In light of recent events in my life my disability has been taking over my mind and my life in ways that I have never expected. It has been hard. Really very hard of late.

To illustrate: I need a job for the summer. Not to just keep myself busy but to pay bills that I cannot afford to cover.

Imagine with me for a second an illustration of my life. Imagine searching for Part-time or full-time jobs online and having to immediately rule our 75% of the results because you are physically unable to perform the role.

So now you have a remaining 25% and from that you must rule out another 30-50% of the remaining jobs because their facilities are inaccessible. You may be a perfect fit for the position, but you are unable to even get to the position because it is on the third floor of a building without and elevators or ramps. Your options are limited and you have not even considered the fact yet that the remaining possibilities may hold a prejudice towards you and your disability. (Trust me that’s a real possibility)

Would you be frustrated? Cause I sure the hell am.

But this is reality for me. This is circumstance. This is life. I push on in spite of this.

My nephew is old enough to ask me questions now that are getting tough to answer. And he asked me something last night that in part crushed me and scared the shit out of me.

He asked me: “Uncle Matt, why do you walk different from everyone else?”

Simple and innocent. My nephew loves me and would never want to hurt me even in his curiosity. But he cannot help himself from recognizing the difference between me and the rest of society.
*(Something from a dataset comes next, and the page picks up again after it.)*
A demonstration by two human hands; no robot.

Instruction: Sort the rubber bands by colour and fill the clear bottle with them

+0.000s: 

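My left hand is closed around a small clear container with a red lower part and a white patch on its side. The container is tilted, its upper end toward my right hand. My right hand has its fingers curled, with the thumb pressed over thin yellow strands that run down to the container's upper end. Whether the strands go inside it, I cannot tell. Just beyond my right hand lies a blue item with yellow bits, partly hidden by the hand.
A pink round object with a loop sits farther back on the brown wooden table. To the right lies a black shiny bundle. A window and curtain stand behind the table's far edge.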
After taking some time to pray and think  I embarked down a long road of explaining my disease to my nephew and encouraging him to care for those with disabilities that he meets throughout his life.

So here is where this all comes together. My nephew is bright. Very bright and he may not have totally understood or grasped everything I said and told him but he loves me enough to show me that he cares.

I have had it pressing on my heart for a very long time to Stand up for those who cannot stand. To be the voice to the voiceless.

To be honest most who read this will not even know what Muscular Dystrophy is and I am assuming you are not a child in grade school. Now do not take that as an offense from me. That is not what I intend. What I intend is to be someone willing to make a stand and be a voice for those who are overlooked and marginalized.

I have been especially blessed in my life by family and friends who have encouraged and challenged me beyond belief, but not all are as lucky to have a support system as such.

My desire to “do something” about this passion has little to do with my disability and finding retribution for the wrongs done to me over the years. My desire has all to do with loving those whom society has deemed less-lovable or even unlovable.

My desire stems from wanting for others to endure the challenges, the pains, the fears and the insecurities that I have lived through with a hand to hold and a shoulder to lean on.

Whether this will be through advocacy in schools, in writings or somewhere else I now am seeing more and more my need to be verbal and outspoken about what it means to live a life disabled.

Your prayers are appreciated. Your questions are encouraged. Your support is welcomed.

I ask you a question tonight. Is God convicting you? Are you running scared from a desire or passion that has been present in your life for years? If so, let’s talk.